Many times people mistake thirst for hunger and pack in the calories as a result.

How to help: If you sense a craving, try drinking a glass of water first. If your craving subsides, you’ll have your answer.

Lacking sleep

Poor sleep can increase cravings for high-calorie, sugary foods. Lacking sleep affects the hormones that regulate hunger and appetite, plus your body knows it will get a quick energy boost from sugar.

How to help: Make sure you are getting 7 – 9 hours of sleep per night. If you’re having trouble sleeping, be sure your bedroom is dark and cool, take a warm bath with Epsom salts before retiring, sip chamomile tea, avoid sugar, alcohol and caffeine in the evening, and try the power of melatonin in our Soothing Zzzz’s Blend Gummies.

Imbalanced gut microbiome

There needs to be a specific balance of bacteria in your gut microbiome, with at least 85 percent helpful bacteria and 15 percent or less harmful bacteria.

When your gut microbiome balance is topsy-turvy, it can cause cravings, especially for sugary foods. Sugar is the food of choice for yeasts and harmful bacteria in your gut and they can trigger cravings, so if you find yourself frequently craving these foods, chances are good that your microbiome needs a helpful boost.

How to help: A top-notch potent probiotic formula like Super Shield PLUS can help restore a more optimal microbiome balance. Also, be sure to avoid refined sugars and starches, and indulge in gut-loving foods like fiber-rich fresh vegetables, fruits and whole grains.

Changes in the seasons

Seasonal cravings, such as wanting hearty foods like stews, soups and roasted foods in the winter, may reflect our body’s inherent natural response to environmental changes. Your body senses cooler temperatures and acts to ensure you are getting proper nutrients for the chilly weather.

How to help: Feel free to give your body healthy hearty foods like I mentioned above. When I lived in Upstate NY, some of our winter favorites were beef stew, chili, minestrone soup, split pea soup and roast chicken.

Intense exercise

After an intense workout, you may find yourself craving protein foods. This reflects your body’s need to repair itself and build muscle.

How to help: Choose healthy proteins like meat, chicken, fish, eggs, yogurt, cheese and nuts for your post-workout snack.


This is a biggie. Stress can cause intense cravings, especially for sweets, starchy carbs and fats, and that reflects your body’s “fight or flight” programming.

When your body senses stress, it releases the hormones adrenaline and cortisol. Adrenaline gets your heart pumping and puts glucose into your bloodstream in case you need to take action.

Cortisol, on the other hand, is responsible for telling your body to refuel itself after stress.
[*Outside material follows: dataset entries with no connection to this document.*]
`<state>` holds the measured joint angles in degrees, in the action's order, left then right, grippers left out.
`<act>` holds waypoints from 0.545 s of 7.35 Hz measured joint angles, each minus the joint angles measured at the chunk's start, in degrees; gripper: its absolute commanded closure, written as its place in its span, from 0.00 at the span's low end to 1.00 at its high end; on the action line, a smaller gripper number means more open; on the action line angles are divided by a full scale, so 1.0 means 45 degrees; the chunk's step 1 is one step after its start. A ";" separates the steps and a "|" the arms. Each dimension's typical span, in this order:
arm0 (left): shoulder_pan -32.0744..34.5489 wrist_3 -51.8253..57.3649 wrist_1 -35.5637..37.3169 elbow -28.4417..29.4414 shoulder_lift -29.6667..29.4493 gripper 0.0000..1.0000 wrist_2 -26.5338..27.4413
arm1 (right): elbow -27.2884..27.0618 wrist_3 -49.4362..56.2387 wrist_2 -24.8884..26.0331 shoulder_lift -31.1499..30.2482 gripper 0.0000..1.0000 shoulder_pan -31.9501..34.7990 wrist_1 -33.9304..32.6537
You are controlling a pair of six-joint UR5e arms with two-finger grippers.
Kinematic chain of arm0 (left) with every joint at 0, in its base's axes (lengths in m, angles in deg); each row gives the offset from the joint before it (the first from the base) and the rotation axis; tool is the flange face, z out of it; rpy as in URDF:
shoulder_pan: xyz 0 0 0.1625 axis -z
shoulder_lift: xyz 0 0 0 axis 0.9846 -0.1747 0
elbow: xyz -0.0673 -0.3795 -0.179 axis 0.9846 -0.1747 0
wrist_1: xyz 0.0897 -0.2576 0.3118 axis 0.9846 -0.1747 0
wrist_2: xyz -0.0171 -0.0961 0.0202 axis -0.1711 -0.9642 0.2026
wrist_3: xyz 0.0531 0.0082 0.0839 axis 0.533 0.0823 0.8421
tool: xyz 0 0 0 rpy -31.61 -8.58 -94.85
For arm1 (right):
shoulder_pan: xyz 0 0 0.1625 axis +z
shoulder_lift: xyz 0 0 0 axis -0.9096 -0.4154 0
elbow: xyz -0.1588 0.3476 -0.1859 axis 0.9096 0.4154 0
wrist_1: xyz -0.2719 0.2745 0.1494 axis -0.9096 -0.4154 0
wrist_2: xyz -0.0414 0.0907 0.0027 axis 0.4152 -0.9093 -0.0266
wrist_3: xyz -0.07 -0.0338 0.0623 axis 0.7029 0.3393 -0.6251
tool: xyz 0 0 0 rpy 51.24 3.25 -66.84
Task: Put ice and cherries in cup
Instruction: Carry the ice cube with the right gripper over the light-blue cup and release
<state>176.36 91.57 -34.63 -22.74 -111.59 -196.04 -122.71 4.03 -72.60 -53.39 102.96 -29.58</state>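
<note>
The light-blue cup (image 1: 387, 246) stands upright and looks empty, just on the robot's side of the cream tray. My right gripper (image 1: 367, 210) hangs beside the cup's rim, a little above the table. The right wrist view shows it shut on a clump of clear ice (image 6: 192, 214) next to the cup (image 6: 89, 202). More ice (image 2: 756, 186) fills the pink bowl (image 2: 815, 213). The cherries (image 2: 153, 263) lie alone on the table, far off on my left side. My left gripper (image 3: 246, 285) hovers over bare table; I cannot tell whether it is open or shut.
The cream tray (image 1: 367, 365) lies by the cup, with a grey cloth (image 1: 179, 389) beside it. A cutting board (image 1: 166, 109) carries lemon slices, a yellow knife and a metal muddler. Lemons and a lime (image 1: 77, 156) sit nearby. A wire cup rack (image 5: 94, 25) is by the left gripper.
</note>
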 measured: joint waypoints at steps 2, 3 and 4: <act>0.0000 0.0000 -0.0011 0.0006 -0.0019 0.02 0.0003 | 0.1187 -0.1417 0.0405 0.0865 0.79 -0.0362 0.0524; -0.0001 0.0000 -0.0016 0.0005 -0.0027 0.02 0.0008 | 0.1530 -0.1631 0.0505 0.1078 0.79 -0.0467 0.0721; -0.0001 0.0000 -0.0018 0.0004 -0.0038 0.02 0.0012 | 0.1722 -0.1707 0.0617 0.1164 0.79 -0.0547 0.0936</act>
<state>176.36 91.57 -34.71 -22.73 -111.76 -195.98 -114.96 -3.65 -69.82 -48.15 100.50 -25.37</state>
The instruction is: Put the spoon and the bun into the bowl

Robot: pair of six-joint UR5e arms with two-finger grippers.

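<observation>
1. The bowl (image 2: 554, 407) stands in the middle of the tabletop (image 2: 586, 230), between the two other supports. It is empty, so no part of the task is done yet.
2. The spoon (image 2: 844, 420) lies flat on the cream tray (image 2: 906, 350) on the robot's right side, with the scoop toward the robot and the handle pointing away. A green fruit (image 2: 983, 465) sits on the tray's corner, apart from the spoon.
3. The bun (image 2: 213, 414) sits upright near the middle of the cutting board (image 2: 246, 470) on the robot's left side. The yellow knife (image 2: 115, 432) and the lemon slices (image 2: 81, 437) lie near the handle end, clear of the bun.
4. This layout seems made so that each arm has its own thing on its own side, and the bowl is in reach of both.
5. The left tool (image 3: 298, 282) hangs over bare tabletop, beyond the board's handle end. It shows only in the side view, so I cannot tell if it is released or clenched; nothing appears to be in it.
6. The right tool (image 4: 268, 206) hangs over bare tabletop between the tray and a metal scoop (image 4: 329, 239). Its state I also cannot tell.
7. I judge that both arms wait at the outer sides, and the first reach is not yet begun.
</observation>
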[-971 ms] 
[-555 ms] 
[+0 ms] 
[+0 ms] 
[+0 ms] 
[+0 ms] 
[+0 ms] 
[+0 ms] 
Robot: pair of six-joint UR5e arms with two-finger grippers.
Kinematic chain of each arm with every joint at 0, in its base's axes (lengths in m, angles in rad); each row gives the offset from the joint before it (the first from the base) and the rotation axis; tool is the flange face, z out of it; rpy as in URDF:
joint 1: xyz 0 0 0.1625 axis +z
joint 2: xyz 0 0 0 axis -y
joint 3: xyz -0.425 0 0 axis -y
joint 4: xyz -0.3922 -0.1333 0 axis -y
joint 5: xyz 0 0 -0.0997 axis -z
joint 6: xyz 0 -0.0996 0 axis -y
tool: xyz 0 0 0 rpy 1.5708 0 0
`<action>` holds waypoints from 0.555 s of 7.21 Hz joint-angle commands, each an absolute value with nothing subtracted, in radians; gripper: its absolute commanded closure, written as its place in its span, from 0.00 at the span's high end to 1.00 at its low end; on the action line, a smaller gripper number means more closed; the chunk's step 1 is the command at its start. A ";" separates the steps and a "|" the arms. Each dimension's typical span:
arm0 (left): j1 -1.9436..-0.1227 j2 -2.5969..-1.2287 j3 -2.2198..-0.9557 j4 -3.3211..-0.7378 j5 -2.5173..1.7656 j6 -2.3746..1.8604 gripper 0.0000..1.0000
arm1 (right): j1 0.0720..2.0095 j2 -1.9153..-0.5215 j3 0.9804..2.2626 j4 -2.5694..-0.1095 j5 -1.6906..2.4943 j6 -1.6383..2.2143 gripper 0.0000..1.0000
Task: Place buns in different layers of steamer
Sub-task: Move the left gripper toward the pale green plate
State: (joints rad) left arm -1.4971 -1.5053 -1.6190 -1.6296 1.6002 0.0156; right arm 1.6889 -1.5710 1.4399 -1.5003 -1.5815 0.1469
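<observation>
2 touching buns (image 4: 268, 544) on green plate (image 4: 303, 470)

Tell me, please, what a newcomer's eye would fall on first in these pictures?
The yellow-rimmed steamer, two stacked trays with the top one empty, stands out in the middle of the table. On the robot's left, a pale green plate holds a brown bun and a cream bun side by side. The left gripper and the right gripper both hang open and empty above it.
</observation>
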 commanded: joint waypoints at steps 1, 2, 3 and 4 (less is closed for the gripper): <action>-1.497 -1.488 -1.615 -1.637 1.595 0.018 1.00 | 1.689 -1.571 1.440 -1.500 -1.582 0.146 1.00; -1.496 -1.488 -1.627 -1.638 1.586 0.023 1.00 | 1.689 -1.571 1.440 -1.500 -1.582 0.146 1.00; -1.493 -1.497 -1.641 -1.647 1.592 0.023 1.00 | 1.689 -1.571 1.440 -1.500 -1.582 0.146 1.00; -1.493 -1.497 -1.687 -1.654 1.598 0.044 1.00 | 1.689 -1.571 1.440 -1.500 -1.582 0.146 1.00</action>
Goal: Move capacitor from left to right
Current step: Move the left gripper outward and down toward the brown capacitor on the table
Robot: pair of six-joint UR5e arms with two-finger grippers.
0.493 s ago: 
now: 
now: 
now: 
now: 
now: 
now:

It does this by giving you a VORACIOUS appetite for sugars and fats to help you “recover.”

How to help: Do all you can to reduce stress in your life. 

Some of the best stress relievers include regular exercise, acupuncture, yoga, meditation, prayer, and adopting a pet (if you’re an animal lover).

Restrictive diets

Many times people that are on a highly restrictive diet will crave the very foods they are restricting!

How to help: Unless you are avoiding certain foods due to food allergies or intolerances, a well-rounded diet including a variety of wholesome real foods will go a long way to give your body the array of nutrients and food types it needs and prevent cravings.


Many people don’t realize this, but many medications can cause food cravings too! This is especially true of antidepressants.

How to help: If you are experiencing cravings, check the package insert for all medications you take. If cravings are shown as a potential side effect, ask your doctor about alternatives. 

Now you are on the path to saying goodbye to cravings for good!